[YOUR OBJECTIVE] Restate all the lines below word for word, but omit the pictures.

[SOURCE DATA]
------

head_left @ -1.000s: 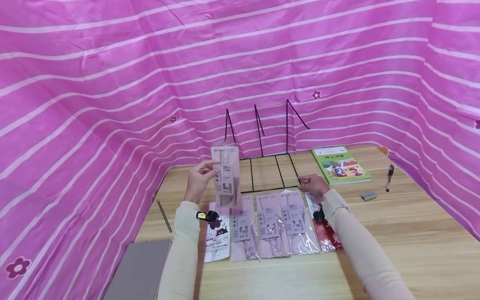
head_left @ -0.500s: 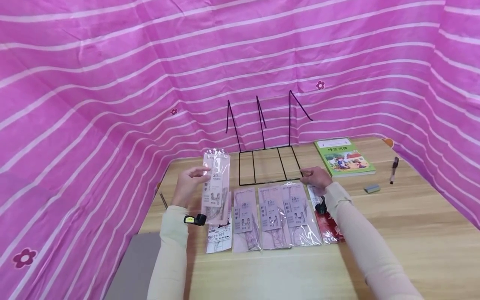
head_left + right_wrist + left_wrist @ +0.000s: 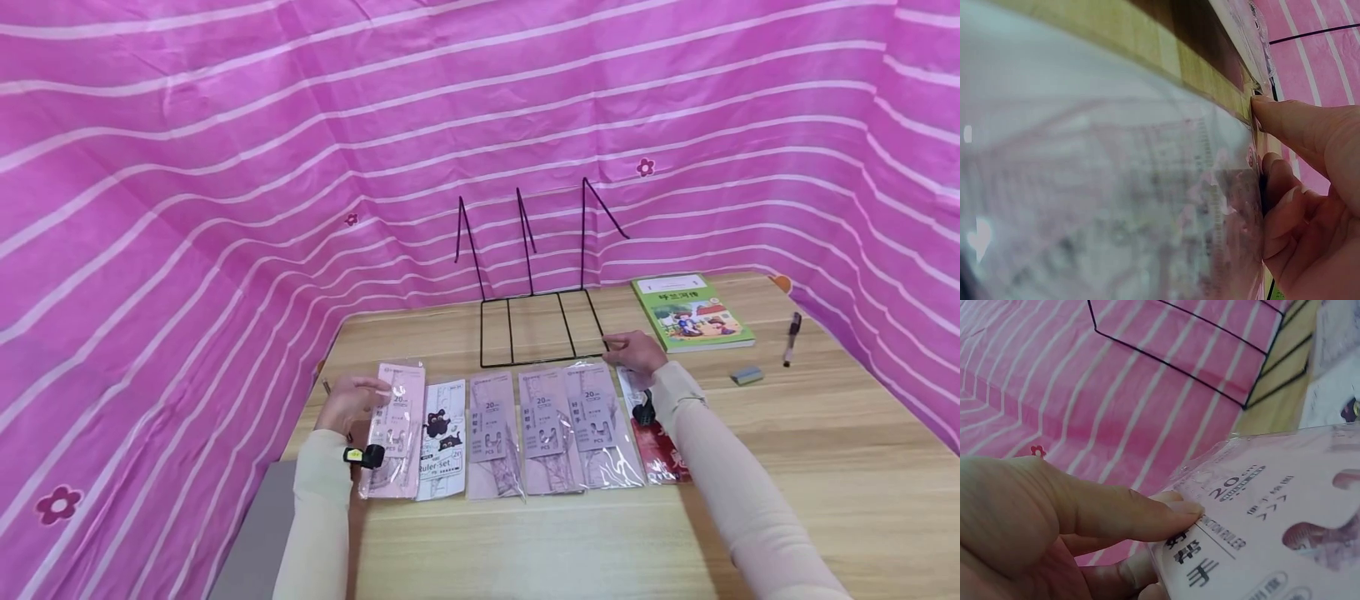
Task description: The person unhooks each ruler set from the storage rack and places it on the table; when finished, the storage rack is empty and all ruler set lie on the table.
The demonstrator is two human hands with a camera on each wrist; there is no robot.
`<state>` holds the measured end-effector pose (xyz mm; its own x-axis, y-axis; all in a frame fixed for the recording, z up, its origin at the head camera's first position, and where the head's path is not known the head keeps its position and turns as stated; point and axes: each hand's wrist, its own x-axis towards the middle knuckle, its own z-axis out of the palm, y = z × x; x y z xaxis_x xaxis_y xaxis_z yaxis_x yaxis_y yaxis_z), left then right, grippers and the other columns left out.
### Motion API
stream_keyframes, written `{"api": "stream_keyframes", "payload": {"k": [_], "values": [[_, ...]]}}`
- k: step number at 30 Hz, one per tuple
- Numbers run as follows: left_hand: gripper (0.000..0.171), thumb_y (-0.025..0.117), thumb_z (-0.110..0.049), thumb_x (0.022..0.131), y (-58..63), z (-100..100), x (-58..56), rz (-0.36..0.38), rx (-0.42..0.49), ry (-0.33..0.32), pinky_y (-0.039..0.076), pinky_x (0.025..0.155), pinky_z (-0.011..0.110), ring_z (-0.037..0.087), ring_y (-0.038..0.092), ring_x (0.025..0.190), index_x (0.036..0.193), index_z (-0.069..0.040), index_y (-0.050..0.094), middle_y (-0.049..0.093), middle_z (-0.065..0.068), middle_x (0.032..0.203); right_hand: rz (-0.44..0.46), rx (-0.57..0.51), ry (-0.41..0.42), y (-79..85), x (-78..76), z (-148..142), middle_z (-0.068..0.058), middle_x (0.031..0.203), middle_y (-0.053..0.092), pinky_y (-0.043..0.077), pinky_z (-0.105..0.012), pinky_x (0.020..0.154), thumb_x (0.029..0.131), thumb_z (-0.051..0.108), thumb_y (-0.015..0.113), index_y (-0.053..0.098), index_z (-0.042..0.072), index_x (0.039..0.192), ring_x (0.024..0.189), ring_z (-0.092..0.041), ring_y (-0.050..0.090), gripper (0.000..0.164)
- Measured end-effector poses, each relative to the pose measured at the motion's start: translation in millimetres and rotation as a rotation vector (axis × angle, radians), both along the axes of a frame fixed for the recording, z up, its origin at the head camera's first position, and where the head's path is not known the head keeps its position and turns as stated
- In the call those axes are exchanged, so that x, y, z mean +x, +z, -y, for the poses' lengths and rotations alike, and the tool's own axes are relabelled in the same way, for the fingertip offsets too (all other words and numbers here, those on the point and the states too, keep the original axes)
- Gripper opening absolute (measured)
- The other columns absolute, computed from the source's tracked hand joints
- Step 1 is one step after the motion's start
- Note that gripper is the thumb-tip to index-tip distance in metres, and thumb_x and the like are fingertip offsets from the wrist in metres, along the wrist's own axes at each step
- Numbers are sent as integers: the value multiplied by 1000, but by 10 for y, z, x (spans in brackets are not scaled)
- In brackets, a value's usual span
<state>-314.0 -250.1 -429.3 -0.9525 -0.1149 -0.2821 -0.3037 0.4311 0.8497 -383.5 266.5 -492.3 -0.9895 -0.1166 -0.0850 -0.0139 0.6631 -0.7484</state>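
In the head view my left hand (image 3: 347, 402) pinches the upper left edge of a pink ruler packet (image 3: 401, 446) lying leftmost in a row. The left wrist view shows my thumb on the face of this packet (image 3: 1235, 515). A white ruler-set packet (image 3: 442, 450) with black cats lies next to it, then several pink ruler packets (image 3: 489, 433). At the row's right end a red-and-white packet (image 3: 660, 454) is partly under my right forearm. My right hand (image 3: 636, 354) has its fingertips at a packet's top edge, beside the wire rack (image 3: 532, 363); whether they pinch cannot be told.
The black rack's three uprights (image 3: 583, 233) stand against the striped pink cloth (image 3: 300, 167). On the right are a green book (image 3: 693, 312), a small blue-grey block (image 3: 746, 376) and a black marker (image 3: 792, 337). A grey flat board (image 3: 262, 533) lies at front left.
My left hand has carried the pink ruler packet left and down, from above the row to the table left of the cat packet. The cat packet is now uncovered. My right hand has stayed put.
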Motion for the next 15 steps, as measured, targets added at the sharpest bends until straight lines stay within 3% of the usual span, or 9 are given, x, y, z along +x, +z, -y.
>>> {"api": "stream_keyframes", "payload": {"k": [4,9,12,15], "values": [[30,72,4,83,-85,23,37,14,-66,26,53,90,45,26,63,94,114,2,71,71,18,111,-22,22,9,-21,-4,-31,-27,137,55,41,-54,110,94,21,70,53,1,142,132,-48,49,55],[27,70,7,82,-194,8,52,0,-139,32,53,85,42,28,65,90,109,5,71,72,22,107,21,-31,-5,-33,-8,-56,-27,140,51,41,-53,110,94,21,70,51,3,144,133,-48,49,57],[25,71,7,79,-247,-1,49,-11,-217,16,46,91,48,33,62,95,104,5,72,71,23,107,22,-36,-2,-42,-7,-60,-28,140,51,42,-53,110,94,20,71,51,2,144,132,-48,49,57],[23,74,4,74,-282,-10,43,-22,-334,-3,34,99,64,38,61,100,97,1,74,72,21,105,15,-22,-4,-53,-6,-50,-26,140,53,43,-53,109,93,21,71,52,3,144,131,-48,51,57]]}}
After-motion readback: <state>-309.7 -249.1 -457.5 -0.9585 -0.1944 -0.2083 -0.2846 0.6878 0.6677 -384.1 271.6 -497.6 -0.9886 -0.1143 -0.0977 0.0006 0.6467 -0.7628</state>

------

[EXERCISE OUTPUT]
head_left @ -1.000s: 
head_left @ -0.500s: 
head_left + right_wrist + left_wrist @ +0.000s: 
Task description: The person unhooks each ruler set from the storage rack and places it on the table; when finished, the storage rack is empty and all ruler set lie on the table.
The demonstrator is two human hands with a camera on each wrist; there is no robot.
`<state>` holds the measured end-effector pose (xyz mm; its own x-axis, y-axis; all in a frame fixed for the recording, z up, its origin at the head camera's first position, and where the head's path is not known the head keeps its position and turns as stated; point and axes: each hand's wrist, its own x-axis towards the middle knuckle, its own z-axis out of the palm, y = z × x; x y z xaxis_x xaxis_y xaxis_z yaxis_x yaxis_y yaxis_z), left then right, grippers and the other columns left out.
### Motion API
stream_keyframes, written `{"api": "stream_keyframes", "payload": {"k": [_], "values": [[_, ...]]}}`
- k: step number at 30 Hz, one per tuple
- Numbers run as follows: left_hand: gripper (0.000..0.171), thumb_y (-0.025..0.117), thumb_z (-0.110..0.049), thumb_x (0.022..0.131), y (-58..63), z (-100..100), x (-58..56), rz (-0.36..0.38), rx (-0.42..0.49), ry (-0.33..0.32), pinky_y (-0.039..0.076), pinky_x (0.025..0.155), pinky_z (-0.011..0.110), ring_z (-0.037..0.087), ring_y (-0.038..0.092), ring_x (0.025..0.190), index_x (0.036..0.193), index_z (-0.069..0.040), index_y (-0.050..0.094), middle_y (-0.049..0.093), middle_z (-0.065..0.068), middle_x (0.032..0.203); right_hand: rz (-0.44..0.46), rx (-0.57..0.51), ry (-0.41..0.42), y (-79..85), x (-78..76), z (-148..142), middle_z (-0.068..0.058), middle_x (0.031..0.203), middle_y (-0.053..0.092), pinky_y (-0.043..0.077), pinky_z (-0.105..0.012), pinky_x (0.020..0.154), thumb_x (0.029..0.131), thumb_z (-0.051..0.108), thumb_y (-0.015..0.113), index_y (-0.053..0.098), index_z (-0.042..0.072), index_x (0.039..0.192), ring_x (0.024..0.189), ring_z (-0.092..0.041), ring_y (-0.050..0.090), gripper (0.000..0.164)
- Measured end-effector poses, each relative to the pose measured at the motion's start: translation in millimetres and rotation as a rotation vector (axis × angle, radians), both along the axes of a frame fixed for the recording, z up, its origin at the head camera's first position, and where the head's path is not known the head keeps its position and turns as stated
- In the call those axes are exchanged, so that x, y, z mean +x, +z, -y, for the poses' lengths and rotations alike, and the tool's own axes are relabelled in the same way, for the fingertip offsets too (all other words and numbers here, those on the point and the states too, keep the original axes)
- Gripper opening absolute (measured)
- The other columns absolute, computed from the source's tracked hand joints
- Step 1 is one step after the motion's start
- Note that gripper is the thumb-tip to index-tip distance in metres, and thumb_x and the like are fingertip offsets from the wrist in metres, along the wrist's own axes at each step
- Numbers are sent as integers: the value multiplied by 1000, but by 10 for y, z, x (spans in brackets are not scaled)
- In brackets, a value's usual span
<state>-314.0 -250.1 -429.3 -0.9525 -0.1149 -0.2821 -0.3037 0.4311 0.8497 -383.5 266.5 -492.3 -0.9895 -0.1166 -0.0850 -0.0139 0.6631 -0.7484</state>
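In the head view my left hand (image 3: 347, 402) pinches the upper left edge of a pink ruler packet (image 3: 401, 446) lying leftmost in a row. The left wrist view shows my thumb on the face of this packet (image 3: 1235, 515). A white ruler-set packet (image 3: 442, 450) with black cats lies next to it, then several pink ruler packets (image 3: 489, 433). At the row's right end a red-and-white packet (image 3: 660, 454) is partly under my right forearm. My right hand (image 3: 636, 354) has its fingertips at a packet's top edge, beside the wire rack (image 3: 532, 363); whether they pinch cannot be told.
The black rack's three uprights (image 3: 583, 233) stand against the striped pink cloth (image 3: 300, 167). On the right are a green book (image 3: 693, 312), a small blue-grey block (image 3: 746, 376) and a black marker (image 3: 792, 337). A grey flat board (image 3: 262, 533) lies at front left.
My left hand has carried the pink ruler packet left and down, from above the row to the table left of the cat packet. The cat packet is now uncovered. My right hand has stayed put.
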Motion for the next 15 steps, as measured, targets added at the sharpest bends until straight lines stay within 3% of the usual span, or 9 are given, x, y, z along +x, +z, -y.
>>> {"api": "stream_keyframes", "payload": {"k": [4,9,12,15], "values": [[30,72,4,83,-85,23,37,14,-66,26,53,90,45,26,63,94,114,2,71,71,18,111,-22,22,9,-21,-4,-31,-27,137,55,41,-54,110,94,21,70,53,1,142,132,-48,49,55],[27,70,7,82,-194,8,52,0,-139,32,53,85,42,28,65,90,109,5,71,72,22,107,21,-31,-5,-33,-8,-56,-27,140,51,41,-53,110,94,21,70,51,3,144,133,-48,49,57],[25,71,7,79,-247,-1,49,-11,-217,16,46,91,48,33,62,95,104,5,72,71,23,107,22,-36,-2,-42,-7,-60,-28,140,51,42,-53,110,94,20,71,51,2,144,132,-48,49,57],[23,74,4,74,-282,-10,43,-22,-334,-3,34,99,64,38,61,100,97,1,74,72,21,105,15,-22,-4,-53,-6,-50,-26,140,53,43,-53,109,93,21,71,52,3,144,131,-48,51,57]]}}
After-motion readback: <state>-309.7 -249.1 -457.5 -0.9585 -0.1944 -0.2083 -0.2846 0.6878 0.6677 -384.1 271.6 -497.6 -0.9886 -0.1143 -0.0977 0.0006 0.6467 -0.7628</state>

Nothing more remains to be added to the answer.